DAPPLE stands for Disease Association Protein-Protein Link Evaluator. DAPPLE looks for significant physical connectivity among proteins encoded for by genes in loci associated to disease according to protein-protein interactions reported in the literature. The hypothesis behind DAPPLE is that causal genetic variation affects a limited set of underlying mechanisms that are detectable by protein-protein interactions. Please refer to the DAPPLE publication for full details. DAPPLE takes as input a list of genes, SNPs or genomic regions. See section II for a detailed description. It will build direct and indirect interaction networks from proteins encoded for by seed genes. It will then assess the statistical significance of a number of network connectivity parameters as well as of the connectivity of individual proteins to other seed proteins using a within-degree node-label permutation method. The individual protein scores are then used to propose candidate genes in large loci. Please note that the most recent release uses adaptive permutation whereby networks that do not achieve P < 0.1 (for any parameter) are stopped at 100 permutations.
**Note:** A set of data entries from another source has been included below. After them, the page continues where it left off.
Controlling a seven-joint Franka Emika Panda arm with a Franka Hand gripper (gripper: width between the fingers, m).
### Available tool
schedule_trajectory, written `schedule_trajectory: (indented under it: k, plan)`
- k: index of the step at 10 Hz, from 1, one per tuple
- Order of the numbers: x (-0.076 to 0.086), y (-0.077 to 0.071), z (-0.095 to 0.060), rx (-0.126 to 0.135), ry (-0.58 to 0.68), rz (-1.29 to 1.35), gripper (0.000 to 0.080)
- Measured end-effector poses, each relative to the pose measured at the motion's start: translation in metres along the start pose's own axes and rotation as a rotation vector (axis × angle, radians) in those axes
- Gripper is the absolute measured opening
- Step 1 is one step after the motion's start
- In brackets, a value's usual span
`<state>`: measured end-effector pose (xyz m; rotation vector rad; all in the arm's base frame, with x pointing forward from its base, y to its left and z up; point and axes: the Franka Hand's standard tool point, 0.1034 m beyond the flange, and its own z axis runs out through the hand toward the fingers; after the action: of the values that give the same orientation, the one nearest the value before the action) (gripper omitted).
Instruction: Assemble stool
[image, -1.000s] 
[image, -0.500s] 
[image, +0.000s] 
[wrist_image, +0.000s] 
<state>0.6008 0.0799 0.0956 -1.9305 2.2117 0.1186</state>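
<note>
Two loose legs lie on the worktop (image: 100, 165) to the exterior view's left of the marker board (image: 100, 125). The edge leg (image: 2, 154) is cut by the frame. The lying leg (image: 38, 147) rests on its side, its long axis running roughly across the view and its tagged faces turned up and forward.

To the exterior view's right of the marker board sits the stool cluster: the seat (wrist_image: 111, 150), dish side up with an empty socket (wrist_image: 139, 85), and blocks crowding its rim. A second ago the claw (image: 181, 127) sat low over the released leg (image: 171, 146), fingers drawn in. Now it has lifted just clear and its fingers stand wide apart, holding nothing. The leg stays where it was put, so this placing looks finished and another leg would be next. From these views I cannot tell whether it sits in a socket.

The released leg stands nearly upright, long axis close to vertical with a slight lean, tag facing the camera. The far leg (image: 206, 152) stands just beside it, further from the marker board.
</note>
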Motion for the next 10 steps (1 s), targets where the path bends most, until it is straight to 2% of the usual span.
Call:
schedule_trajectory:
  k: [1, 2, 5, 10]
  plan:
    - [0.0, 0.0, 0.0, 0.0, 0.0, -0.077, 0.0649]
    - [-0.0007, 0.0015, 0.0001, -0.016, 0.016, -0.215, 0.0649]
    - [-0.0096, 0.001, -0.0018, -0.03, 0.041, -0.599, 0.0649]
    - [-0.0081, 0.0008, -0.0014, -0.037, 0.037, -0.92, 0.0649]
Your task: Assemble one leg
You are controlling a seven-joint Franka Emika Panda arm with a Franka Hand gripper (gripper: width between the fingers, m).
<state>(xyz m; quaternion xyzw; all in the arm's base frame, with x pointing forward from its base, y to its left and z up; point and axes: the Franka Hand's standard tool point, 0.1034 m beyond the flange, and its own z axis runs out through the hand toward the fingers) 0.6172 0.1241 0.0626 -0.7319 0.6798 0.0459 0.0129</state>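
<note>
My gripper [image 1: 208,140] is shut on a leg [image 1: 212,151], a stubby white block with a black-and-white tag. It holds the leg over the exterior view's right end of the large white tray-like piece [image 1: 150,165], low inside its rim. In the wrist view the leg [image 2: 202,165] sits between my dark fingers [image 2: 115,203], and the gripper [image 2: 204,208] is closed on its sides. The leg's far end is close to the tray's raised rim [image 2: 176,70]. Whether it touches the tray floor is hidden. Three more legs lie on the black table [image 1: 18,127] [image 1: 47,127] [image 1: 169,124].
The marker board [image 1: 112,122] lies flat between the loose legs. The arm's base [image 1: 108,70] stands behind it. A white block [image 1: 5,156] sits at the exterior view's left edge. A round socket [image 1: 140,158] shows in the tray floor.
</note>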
DAPPLE takes 4 types of input:
- A list of genes. These are entered as one entry per line, either in a specified file or directly via the webpage interface. Each gene should be identified with its gene symbol (ie Hugo) ID, such as "ATXN1". This mode should be used if the user does not want to group genes into regions, but rather wants each gene to stand as its own region.
- A list of SNPs. These are entered as one SNP per line, either in a specified file or directly via the webpage interface. Thse SNPs must be in HapMap or 1KG, because this is how DAPPLE defines the 'wingspan' region around a gene which is a function of linkage disequilibrium.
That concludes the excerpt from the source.